President Barack Obama met at the White House Monday with a coalition of healthcare providers and other healthcare organizations who pledged in a May 11 letter to reduce the annual healthcare spending growth rate by 1.5%—saving an anticipated $2 trillion over the next decade.
The symbolism of the meeting was not lost on the president. "It's a meeting that might not have been held just a few years ago," the president said. "The groups who are here today represent different constituencies with different sets of interests. They've not always seen eye to eye with each other or with our government on what needs to be done to reform healthcare in this country."
Among those in attendance were: George Halvorson, chairman and CEO of Kaiser Foundation Health Plan; Karen Ignagni, president and CEO of America's Health Insurance Plans (AHIP); Jay Gellert, president and CEO of Health Net Inc.; Thomas Priselac, president and CEO of Cedars Sinai Health System; Rich Umbdenstock, president and CEO of the American Hospital Association (AHA); Ken Raske, president of the Greater New York Hospital Association; J. James Rohack, MD, president elect of the American Medical Association (AMA); Richard Clark, chairman, president, and CEO, Merck; and Andy Stern, president of the Service Employees International Union.
The president even poked fun at the fictional television couple Harry and Louise, who initially became the iconic faces of those who opposed healthcare reform in the 1990s in ads produced by one of the groups at the meeting Monday. He commented that these characters now "desperately need healthcare reform in 2009."
Among the proposals that the healthcare representatives said could hold costs down are: simplifying administrative costs, making hospitals more efficient, reducing hospitalizations, managing chronic illnesses more productively, using proven clinical prevention strategies, and expanding healthcare information technology.
The president did not specifically address how this coalition's proposals jibe with his vision of a public insurance plan. However, he did say that he still is "committed to ensuring that whatever plan we design upholds three basic principles": bringing rising healthcare costs down; permitting individuals to keep their current physicians or health plans—or choose new ones if they want to; and promoting quality, affordable care.
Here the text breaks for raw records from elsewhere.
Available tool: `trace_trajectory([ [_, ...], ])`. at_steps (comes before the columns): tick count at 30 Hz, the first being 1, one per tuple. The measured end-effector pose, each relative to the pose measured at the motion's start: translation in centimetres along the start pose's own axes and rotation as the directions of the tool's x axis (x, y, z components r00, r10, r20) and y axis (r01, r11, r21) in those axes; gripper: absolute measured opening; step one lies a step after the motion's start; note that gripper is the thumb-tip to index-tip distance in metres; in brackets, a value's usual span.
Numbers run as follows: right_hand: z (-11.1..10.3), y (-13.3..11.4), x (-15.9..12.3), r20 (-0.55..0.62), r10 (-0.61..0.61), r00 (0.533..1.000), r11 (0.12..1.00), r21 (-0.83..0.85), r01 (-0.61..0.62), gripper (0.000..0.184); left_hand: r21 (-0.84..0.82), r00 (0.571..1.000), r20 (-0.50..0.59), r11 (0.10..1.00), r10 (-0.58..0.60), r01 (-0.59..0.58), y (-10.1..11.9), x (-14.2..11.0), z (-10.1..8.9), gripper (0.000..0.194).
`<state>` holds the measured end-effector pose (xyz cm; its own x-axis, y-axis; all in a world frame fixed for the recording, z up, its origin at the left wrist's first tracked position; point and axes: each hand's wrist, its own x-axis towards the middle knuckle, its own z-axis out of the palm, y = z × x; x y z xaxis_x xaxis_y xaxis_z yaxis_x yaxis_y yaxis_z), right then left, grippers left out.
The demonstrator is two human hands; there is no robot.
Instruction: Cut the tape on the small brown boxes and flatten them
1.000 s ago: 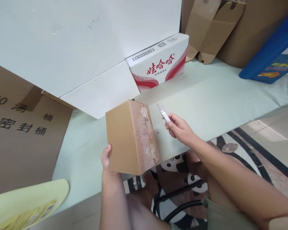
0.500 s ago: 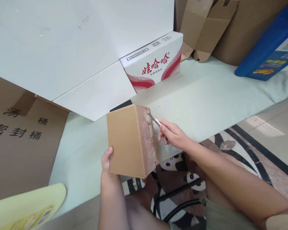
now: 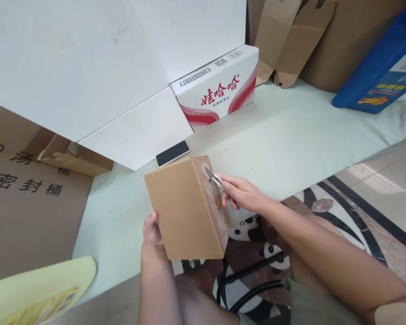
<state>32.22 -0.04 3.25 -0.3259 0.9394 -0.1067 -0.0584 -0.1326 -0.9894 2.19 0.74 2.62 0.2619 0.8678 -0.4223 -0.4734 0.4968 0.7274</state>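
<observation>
A brown cardboard box (image 3: 184,212) is held tilted over the table's near edge. My left hand (image 3: 152,229) grips it at its left side, the thumb on the front face and the other fingers hidden behind. Clear tape, torn and wrinkled, covers the box's narrow right face. In my closed right hand (image 3: 238,193) is a small knife (image 3: 214,175) with a grey blade and a whitish handle. Its tip rests at or very near the taped seam, close to the upper corner. Just behind the box lies a phone (image 3: 172,153) with a dark screen.
White boards and a red-and-white carton (image 3: 219,97) stand along the back of the pale table (image 3: 284,131). A large printed cardboard box (image 3: 30,212) is at left, a yellow container (image 3: 50,289) at near left, and a blue jug (image 3: 375,76) at far right.
The cardboard box has tilted and shifted a little downward, baring more of the phone. My right hand and the knife have moved slightly down along with it.
</observation>
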Motion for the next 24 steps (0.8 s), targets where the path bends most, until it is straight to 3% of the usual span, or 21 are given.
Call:
trace_trajectory([
  [6,-0.3,-0.6,-0.5,0.159,0.031,0.987,0.999,-0.035,-0.026,0.057,-0.089,0.979,-0.003,0.975,-0.203,0.202,0.4,-1.9,1.2,0.054],
  [9,-0.2,-0.7,-0.6,0.142,0.022,0.990,0.998,-0.061,-0.014,0.055,-0.103,0.971,0.019,0.965,-0.240,0.241,0.5,-2.3,1.7,0.054],
  [15,0.3,-1.3,-0.6,0.055,0.014,0.998,0.985,-0.172,-0.004,0.053,-0.065,0.987,-0.001,0.985,-0.161,0.161,0.4,-1.7,2.0,0.057],
  [24,0.2,-1.3,-0.6,0.078,0.013,0.997,0.977,-0.211,0.004,0.054,-0.071,0.994,0.035,0.991,-0.107,0.109,0.5,-1.5,2.0,0.055],
])
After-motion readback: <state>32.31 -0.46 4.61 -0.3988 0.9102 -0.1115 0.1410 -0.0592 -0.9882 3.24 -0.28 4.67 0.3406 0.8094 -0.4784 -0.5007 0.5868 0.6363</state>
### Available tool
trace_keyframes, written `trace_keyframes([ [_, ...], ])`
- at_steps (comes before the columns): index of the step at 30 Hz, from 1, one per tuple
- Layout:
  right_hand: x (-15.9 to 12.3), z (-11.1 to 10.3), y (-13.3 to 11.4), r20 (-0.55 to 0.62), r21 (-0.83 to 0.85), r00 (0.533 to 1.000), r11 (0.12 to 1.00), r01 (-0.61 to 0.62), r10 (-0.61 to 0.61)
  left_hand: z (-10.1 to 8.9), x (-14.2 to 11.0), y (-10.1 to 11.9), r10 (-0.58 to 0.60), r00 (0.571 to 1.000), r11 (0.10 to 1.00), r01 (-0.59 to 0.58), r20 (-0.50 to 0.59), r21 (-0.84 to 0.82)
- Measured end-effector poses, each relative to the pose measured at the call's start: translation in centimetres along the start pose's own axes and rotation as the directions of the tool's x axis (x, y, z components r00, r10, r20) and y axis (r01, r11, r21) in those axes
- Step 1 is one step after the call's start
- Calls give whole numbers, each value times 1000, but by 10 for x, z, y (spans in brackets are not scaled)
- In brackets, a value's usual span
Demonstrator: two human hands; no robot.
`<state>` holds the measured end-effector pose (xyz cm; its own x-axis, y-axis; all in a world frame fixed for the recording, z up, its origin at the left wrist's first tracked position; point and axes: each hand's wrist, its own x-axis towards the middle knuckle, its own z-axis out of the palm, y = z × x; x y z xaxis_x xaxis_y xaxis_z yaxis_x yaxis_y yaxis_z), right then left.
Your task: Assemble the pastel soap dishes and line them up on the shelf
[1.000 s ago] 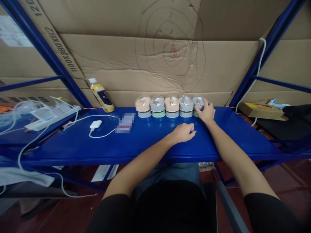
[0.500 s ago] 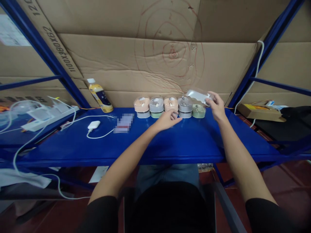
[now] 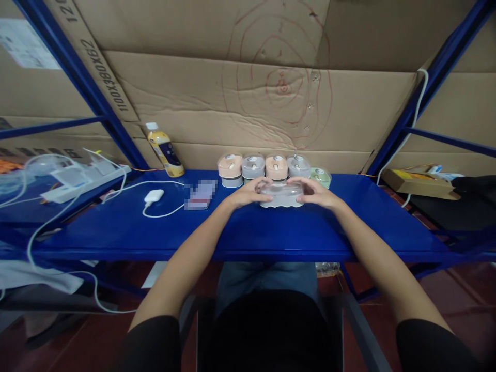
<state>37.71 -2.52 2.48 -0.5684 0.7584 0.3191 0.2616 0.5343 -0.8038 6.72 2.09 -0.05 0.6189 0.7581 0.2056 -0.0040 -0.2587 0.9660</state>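
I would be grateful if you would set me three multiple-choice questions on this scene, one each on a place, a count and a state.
1. Where does the plastic bottle stand?
A) On the floor
B) On the blue shelf, left of the row of containers
C) On the shelf, right of that row

2. How many peach-coloured lids are in the row?
A) One
B) Four
C) Two

3. Where is the clear plastic piece?
A) Between the left hand and right hand
B) On the floor
C) On top of the bottle

B: it stands left of the row.
C: the first and third lids are peach.
A: both hands curve around it.
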Motion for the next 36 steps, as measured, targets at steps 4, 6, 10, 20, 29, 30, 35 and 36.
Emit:
trace_keyframes([
  [4, 0, 0, 10, 124, -63, 992, 998, -27, 35, 5, 0, -6, -24, 1000, 991, 23, 4, 134],
  [6, 1, 1, 12, 134, -111, 990, 993, -26, 40, 9, -1, -9, 8, 1000, 978, -8, 0, 207],
  [10, 1, 5, 12, 132, -204, 990, 979, -14, 42, 14, -2, -10, 68, 998, 930, -69, 14, 361],
  [20, 1, 11, 16, 31, -353, 998, 935, -34, 48, 20, -6, 0, 76, 997, 838, -70, 10, 541],
  [29, -2, 5, -3, 3, -262, 999, 964, -45, 47, 23, -4, 2, 170, 985, 896, -158, 10, 415],
  [30, -2, 5, -4, -1, -259, 999, 965, -45, 47, 24, -4, 2, 181, 983, 894, -168, 8, 416],
  [35, -2, -1, -4, -32, -246, 998, 967, -65, 59, 23, -5, 1, 157, 987, 870, -148, 20, 470],
  [36, -2, -3, -4, -45, -237, 997, 969, -73, 64, 23, -5, 1, 148, 989, 862, -140, 23, 488],
])
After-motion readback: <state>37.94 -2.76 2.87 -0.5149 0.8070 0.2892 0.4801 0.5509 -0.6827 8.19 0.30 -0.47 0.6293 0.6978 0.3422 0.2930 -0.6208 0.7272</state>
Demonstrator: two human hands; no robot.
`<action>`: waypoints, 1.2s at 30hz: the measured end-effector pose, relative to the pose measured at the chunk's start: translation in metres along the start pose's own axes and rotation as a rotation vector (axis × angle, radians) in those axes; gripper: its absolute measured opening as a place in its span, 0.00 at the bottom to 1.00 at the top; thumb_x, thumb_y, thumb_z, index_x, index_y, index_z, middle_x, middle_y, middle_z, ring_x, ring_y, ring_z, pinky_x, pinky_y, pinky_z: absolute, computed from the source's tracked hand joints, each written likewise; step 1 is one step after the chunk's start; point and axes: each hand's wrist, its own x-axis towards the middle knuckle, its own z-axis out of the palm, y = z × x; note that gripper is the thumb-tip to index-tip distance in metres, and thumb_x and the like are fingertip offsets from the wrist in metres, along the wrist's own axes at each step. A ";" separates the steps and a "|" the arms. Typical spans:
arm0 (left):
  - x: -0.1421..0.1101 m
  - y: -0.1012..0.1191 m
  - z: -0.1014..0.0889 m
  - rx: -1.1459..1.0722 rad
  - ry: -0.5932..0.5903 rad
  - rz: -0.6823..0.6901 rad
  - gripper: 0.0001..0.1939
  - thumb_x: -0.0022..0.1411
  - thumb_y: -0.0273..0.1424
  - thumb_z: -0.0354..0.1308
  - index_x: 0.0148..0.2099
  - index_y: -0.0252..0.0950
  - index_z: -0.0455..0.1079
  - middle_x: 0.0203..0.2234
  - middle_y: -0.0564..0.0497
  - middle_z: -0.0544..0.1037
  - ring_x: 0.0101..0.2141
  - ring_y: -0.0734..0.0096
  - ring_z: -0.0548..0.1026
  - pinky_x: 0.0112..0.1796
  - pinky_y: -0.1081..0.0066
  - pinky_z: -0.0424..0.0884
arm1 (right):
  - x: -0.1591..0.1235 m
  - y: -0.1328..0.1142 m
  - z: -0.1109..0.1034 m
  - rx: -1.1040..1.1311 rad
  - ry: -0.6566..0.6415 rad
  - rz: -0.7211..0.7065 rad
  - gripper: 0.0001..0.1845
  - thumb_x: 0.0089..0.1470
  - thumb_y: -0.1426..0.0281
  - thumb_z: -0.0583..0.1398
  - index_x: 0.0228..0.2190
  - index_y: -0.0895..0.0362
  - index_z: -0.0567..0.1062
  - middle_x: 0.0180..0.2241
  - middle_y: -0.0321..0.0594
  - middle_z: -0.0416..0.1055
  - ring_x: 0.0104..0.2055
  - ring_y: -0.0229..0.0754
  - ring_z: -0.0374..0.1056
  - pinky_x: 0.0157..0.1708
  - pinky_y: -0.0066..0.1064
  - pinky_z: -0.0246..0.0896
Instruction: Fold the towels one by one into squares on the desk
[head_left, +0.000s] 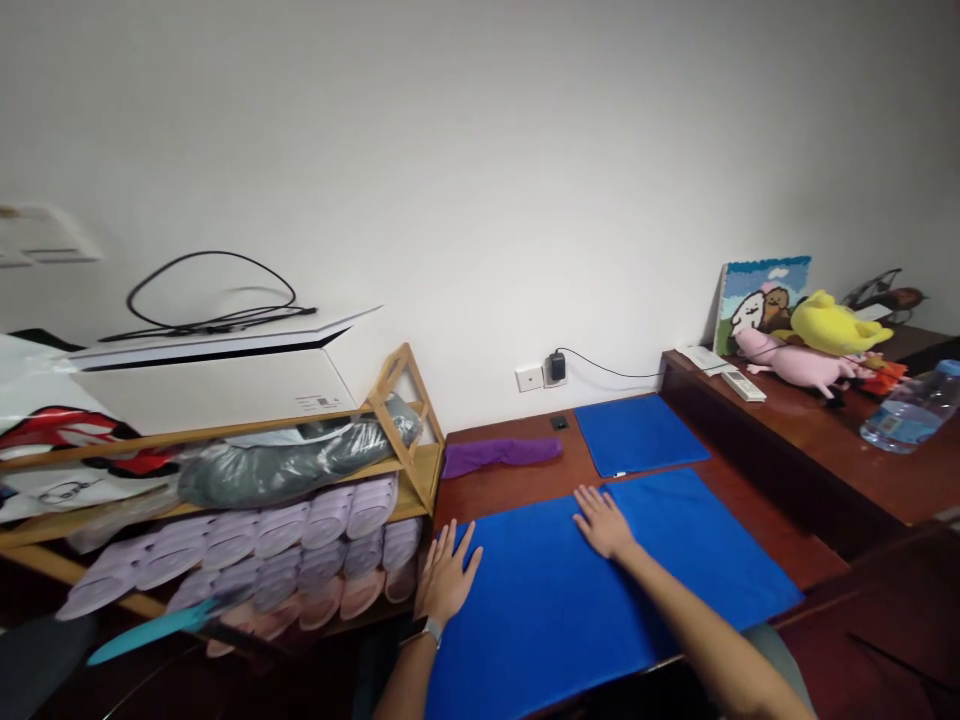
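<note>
A large blue cloth (pixel 600 590) lies spread over the dark wooden table (pixel 750 510) in front of me. My left hand (pixel 447 575) rests flat with fingers spread on the cloth's left edge. My right hand (pixel 604 522) lies flat, fingers stretched out, near the cloth's far edge at its middle. Neither hand holds anything. A smaller folded blue cloth (pixel 637 433) lies farther back, and a purple cloth (pixel 501 455) sits crumpled to its left.
A wooden rack (pixel 409 440) at left holds rows of pale slippers (pixel 300 545), a grey bundle and a white box with a black cable. At right, a raised shelf (pixel 825 440) carries plush toys (pixel 817 345), a picture, a remote and a water bottle (pixel 911 410). A wall socket with charger (pixel 555 367) sits behind.
</note>
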 end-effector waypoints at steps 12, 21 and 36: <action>0.007 -0.005 0.007 0.096 0.001 -0.029 0.36 0.73 0.53 0.42 0.76 0.43 0.54 0.74 0.43 0.55 0.72 0.50 0.54 0.68 0.48 0.55 | -0.056 0.250 -0.039 -0.224 0.100 0.520 0.44 0.67 0.50 0.35 0.74 0.62 0.47 0.76 0.42 0.42 0.77 0.48 0.36 0.74 0.45 0.34; 0.014 -0.011 -0.002 0.057 -0.053 -0.057 0.38 0.74 0.54 0.39 0.75 0.36 0.54 0.74 0.40 0.56 0.72 0.54 0.55 0.68 0.51 0.55 | -0.050 0.243 -0.037 -0.205 0.115 0.571 0.45 0.65 0.49 0.34 0.74 0.59 0.48 0.76 0.40 0.42 0.77 0.48 0.38 0.74 0.47 0.35; 0.004 0.002 -0.004 -0.030 -0.013 -0.097 0.37 0.74 0.53 0.42 0.76 0.39 0.52 0.75 0.40 0.51 0.73 0.56 0.50 0.69 0.54 0.52 | -0.019 0.188 -0.055 -0.336 0.100 0.458 0.38 0.61 0.62 0.46 0.68 0.65 0.62 0.72 0.55 0.54 0.74 0.58 0.49 0.71 0.56 0.44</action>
"Their efforts will help us take the next and most important step comprehensive healthcare reform so that we can . . . save a typical family an average of $2,500 on their healthcare costs in the coming years," the president said. "What they're doing is complementary to—and is going to be completely compatible with—a strong, aggressive effort to move healthcare reform through here in Washington."
"Our message is clear: the private sector will do its part to bend the healthcare cost curve," AHIP's Ignagni said in a statement. "We also agree...that universal coverage will not be sustainable, and that Medicare and Medicaid will not remain solvent—unless the nation addresses the cost issue head on."
"Defensive medicine continues to be a major factor in rising costs," the AMA's Rohack said. "We need medical liability reforms that help physicians provide the best care—without needing to order additional services to guard against possible lawsuits."
The current healthcare system is "fragmented and complex, making it hard for patients to get the care they need at the right time and in the right setting," said AHA's President and CEO Rich Umbdenstock. "We need to build a better system—one that puts a premium on wellness and prevention, places a greater focus on quality, harnesses the promise of information technology to improve care, and provides coverage for all at an affordable cost."
Senate Finance Committee Chairman Max Baucus (D-MT), who had met recently with several of the White House attendees at two committee roundtables, said he was "very pleased that the ideas proposed by these industry groups" meet his goals of "increasing focus on value, efficiency, and prevention in the healthcare system."